- WORK TO COMPLETE -
Please repeat the lines below, exactly and only, from the one that holds "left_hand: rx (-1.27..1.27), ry" through the one that holds "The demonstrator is".

- AVAILABLE DATA -
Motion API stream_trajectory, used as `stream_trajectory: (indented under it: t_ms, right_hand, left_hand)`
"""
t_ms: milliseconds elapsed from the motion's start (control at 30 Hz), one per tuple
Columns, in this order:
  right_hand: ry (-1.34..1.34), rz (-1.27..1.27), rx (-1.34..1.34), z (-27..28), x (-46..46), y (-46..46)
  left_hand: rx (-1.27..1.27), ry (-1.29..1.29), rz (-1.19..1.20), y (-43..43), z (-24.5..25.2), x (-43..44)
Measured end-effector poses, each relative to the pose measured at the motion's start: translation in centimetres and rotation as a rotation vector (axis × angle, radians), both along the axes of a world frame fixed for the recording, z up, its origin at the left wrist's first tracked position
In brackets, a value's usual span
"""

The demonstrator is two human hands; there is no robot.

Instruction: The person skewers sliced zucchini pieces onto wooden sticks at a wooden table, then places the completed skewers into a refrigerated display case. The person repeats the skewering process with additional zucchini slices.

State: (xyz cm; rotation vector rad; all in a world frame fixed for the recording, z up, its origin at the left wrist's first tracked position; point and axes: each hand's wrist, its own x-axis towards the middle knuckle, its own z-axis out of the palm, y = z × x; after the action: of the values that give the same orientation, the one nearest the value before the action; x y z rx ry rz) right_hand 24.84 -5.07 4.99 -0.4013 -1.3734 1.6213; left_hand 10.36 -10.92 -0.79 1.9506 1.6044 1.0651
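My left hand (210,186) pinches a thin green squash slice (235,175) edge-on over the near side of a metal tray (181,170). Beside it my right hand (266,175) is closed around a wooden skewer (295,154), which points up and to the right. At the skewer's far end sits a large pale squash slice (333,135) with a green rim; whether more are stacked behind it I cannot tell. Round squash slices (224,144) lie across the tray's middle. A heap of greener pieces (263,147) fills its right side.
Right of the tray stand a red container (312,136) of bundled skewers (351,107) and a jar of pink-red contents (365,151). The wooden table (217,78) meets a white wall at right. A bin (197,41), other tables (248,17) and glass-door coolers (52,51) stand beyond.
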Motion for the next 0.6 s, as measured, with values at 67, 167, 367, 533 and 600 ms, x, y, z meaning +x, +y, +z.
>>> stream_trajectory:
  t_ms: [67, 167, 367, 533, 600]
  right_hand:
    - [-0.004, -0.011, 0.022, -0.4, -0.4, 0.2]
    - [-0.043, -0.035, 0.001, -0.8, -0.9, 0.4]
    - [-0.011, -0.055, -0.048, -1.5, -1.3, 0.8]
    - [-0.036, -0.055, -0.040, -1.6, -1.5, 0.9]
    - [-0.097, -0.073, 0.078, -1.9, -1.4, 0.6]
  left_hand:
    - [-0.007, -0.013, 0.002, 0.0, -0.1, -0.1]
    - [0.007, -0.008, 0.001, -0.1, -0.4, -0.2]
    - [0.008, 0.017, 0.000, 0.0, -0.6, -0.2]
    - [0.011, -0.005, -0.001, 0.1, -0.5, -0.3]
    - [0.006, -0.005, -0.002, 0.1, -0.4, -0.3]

- OUTPUT OF THE EXERCISE -
  left_hand: rx (-1.27..1.27), ry (-1.29..1.29), rz (-1.19..1.20), y (-43..43), z (-24.5..25.2), x (-43..44)
Measured end-effector poses, each relative to the pose measured at the motion's start: translation in centimetres and rotation as a rotation vector (axis × angle, radians), both along the axes of a world frame fixed for the recording, z up, its origin at the left wrist's first tracked position
In brackets, a value's usual span
"""

The demonstrator is two human hands; there is no robot.

With that, the answer is complete.